--- EXCERPTED DATA ---

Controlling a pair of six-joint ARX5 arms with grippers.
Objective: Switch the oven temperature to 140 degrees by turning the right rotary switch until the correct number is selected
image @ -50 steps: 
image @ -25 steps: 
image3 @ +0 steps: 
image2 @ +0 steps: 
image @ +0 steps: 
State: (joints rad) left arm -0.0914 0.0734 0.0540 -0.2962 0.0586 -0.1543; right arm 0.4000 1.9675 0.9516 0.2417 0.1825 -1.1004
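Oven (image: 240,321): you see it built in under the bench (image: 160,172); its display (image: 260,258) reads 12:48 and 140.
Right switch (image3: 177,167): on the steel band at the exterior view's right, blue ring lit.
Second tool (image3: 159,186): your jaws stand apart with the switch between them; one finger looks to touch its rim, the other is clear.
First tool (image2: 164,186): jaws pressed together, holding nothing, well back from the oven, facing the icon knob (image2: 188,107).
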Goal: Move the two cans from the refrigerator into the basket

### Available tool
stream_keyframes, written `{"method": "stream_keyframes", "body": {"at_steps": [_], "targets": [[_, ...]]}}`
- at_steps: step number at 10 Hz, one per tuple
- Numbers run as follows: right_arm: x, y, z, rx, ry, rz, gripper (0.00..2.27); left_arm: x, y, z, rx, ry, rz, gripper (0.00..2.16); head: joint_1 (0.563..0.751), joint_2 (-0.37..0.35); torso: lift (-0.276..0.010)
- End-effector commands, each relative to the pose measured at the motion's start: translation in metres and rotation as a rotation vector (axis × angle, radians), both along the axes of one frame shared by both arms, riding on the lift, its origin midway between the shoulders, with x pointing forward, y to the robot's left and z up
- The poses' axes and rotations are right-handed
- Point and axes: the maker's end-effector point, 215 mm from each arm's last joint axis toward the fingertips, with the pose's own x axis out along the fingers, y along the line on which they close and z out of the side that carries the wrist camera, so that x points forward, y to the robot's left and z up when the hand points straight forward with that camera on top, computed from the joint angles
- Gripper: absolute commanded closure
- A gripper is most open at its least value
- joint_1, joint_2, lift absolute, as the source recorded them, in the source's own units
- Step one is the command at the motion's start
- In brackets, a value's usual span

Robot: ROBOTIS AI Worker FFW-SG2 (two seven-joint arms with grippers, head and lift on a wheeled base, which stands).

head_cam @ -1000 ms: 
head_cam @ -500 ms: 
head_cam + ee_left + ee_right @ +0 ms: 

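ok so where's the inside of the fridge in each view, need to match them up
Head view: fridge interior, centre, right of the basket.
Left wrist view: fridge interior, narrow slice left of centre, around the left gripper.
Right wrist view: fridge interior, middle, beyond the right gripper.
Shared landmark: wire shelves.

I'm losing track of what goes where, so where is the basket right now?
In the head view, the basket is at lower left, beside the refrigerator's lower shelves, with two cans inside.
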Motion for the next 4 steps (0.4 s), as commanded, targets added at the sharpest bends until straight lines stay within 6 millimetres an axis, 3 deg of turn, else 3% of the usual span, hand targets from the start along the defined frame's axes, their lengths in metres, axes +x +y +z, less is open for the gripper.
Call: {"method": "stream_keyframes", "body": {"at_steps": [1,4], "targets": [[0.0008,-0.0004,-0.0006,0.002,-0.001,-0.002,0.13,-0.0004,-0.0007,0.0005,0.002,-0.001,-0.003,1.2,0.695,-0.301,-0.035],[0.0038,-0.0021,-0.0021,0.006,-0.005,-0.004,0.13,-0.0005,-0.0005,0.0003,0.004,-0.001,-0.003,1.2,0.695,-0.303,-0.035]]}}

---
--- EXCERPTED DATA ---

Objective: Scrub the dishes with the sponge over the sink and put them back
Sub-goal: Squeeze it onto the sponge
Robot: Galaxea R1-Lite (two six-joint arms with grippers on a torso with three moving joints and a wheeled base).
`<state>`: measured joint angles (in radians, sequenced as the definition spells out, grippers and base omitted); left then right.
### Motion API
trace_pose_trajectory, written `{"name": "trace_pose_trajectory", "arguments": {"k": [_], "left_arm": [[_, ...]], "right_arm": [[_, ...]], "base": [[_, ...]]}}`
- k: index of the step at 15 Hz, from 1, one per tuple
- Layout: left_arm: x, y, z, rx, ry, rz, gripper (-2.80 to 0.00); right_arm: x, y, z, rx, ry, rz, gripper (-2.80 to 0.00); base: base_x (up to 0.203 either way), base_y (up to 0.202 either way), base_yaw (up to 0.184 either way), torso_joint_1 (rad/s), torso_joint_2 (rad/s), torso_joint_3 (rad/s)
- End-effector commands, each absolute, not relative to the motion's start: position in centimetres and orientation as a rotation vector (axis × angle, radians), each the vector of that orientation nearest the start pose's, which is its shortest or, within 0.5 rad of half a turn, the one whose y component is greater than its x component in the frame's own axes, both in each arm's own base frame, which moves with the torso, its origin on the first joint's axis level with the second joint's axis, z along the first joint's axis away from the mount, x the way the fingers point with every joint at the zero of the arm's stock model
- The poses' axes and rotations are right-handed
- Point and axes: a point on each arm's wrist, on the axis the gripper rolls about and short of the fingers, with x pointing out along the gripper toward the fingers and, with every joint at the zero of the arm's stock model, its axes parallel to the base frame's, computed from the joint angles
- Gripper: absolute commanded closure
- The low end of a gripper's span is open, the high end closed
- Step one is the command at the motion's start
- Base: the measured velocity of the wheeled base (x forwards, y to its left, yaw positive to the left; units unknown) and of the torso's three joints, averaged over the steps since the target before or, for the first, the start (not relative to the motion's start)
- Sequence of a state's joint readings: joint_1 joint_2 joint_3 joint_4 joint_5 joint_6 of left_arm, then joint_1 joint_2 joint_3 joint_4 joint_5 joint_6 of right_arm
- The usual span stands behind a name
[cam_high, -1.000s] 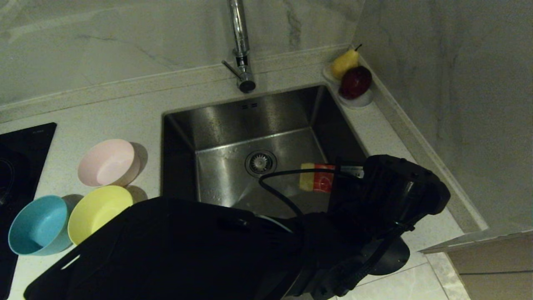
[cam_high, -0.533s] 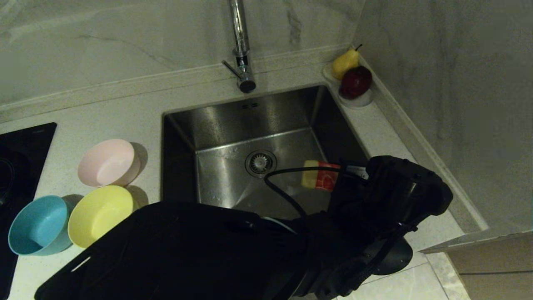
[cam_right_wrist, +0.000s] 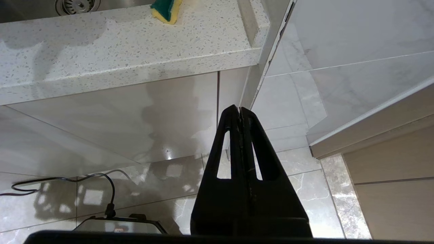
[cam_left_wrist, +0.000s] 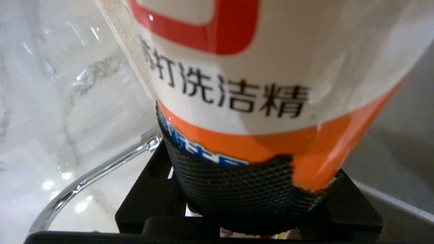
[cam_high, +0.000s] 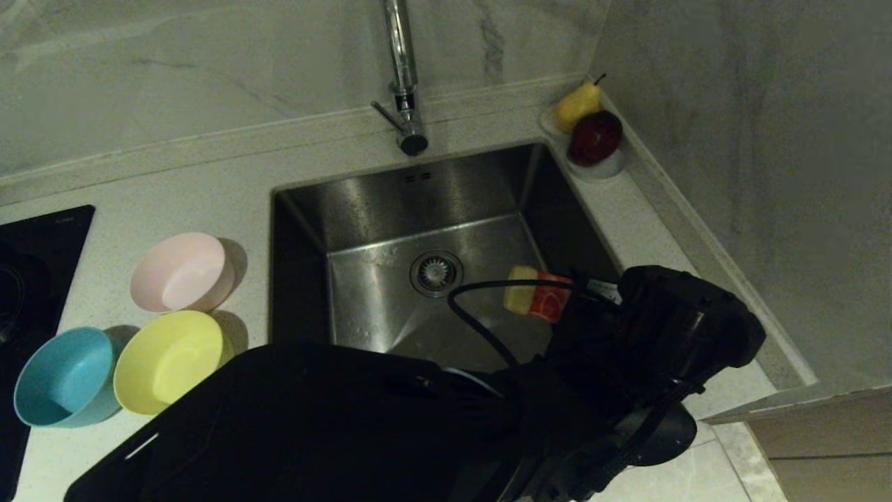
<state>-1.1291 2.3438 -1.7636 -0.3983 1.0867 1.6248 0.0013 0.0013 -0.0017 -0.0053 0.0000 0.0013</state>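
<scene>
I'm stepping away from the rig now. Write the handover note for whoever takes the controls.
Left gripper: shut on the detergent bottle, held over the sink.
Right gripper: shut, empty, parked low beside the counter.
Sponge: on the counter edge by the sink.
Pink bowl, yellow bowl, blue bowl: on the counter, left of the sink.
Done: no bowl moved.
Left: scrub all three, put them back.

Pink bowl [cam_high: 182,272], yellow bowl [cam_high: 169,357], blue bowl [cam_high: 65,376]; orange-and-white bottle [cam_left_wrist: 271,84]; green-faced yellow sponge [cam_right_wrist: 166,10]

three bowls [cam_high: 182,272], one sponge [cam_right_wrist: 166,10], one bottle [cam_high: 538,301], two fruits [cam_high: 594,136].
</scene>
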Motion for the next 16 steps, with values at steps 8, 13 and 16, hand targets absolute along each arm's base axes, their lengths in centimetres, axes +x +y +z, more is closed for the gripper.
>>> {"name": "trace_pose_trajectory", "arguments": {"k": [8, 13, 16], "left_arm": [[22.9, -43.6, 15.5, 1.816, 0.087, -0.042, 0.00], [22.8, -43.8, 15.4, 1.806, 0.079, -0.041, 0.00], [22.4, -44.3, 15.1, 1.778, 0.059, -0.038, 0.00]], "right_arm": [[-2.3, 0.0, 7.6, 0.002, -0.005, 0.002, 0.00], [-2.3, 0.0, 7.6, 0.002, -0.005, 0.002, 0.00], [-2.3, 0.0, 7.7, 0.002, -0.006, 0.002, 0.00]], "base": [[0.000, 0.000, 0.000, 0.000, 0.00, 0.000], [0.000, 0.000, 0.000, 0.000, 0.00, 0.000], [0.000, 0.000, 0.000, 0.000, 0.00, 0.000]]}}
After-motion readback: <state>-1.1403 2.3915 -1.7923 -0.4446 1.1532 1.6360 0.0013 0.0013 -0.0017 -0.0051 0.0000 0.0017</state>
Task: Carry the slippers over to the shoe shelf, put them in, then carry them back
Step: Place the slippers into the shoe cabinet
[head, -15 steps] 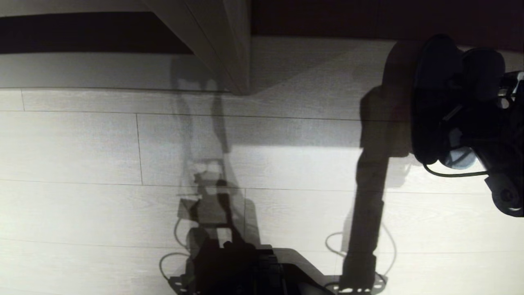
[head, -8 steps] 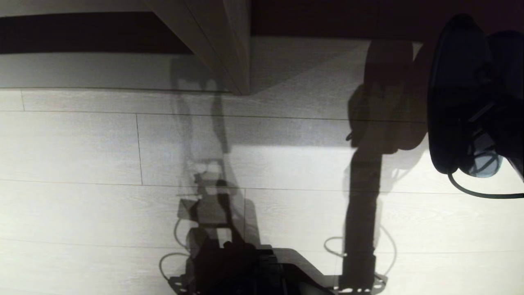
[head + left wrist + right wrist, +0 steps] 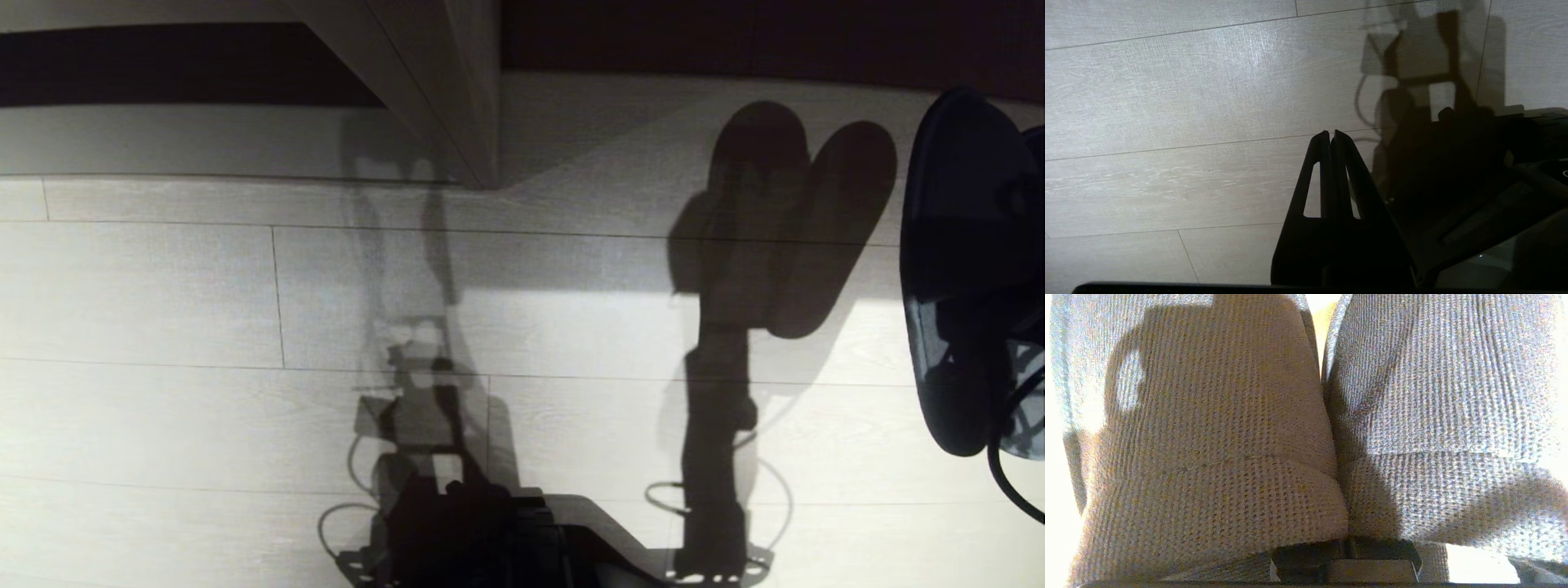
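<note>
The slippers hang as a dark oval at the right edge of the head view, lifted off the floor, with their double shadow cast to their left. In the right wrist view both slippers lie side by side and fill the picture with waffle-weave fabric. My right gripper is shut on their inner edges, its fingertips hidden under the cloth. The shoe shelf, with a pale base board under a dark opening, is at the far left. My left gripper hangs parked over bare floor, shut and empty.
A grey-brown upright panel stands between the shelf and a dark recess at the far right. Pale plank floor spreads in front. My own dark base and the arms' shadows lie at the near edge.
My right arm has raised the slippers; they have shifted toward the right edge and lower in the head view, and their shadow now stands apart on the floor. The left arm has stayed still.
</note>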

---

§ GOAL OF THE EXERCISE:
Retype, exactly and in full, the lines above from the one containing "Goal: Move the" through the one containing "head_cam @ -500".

§ ANSWER BELOW:
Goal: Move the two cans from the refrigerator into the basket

### Available tool
stream_keyframes, written `{"method": "stream_keyframes", "body": {"at_steps": [_], "targets": [[_, ...]]}}`
- at_steps: step number at 10 Hz, one per tuple
- Numbers run as follows: right_arm: x, y, z, rx, ry, rz, gripper (0.00..2.27); left_arm: x, y, z, rx, ry, rz, gripper (0.00..2.16); head: joint_1 (0.563..0.751), joint_2 (-0.37..0.35); torso: lift (-0.276..0.010)
- End-effector commands, each relative to the pose measured at the motion's start: translation in metres and rotation as a rotation vector (axis × angle, radians), both along the axes of one frame shared by both arms, riding on the lift, its origin midway between the shoulders, with x pointing forward, y to the robot's left and z up
- The poses' axes and rotations are right-handed
- Point and axes: the maker's end-effector point, 215 mm from each arm's last joint axis toward the fingertips, with the pose's own x axis out along the fingers, y along the line on which they close and z out of the side that carries the wrist camera, so that x points forward, y to the robot's left and z up when the hand points straight forward with that camera on top, computed from the joint angles
- Gripper: absolute commanded closure
- A gripper is most open at its least value
- joint_1, joint_2, lift absolute, as the source recorded them, in the source's own units
- Step one is the command at the motion's start
- In brackets, a value's usual span

Robot: ROBOTIS AI Worker FFW-SG2 (two seven-joint arms with grippers, head and lift on a wheeled base, which stands).

head_cam @ -1000 ms: 
head_cam @ -500 ms: 

This exercise has nothing more to it.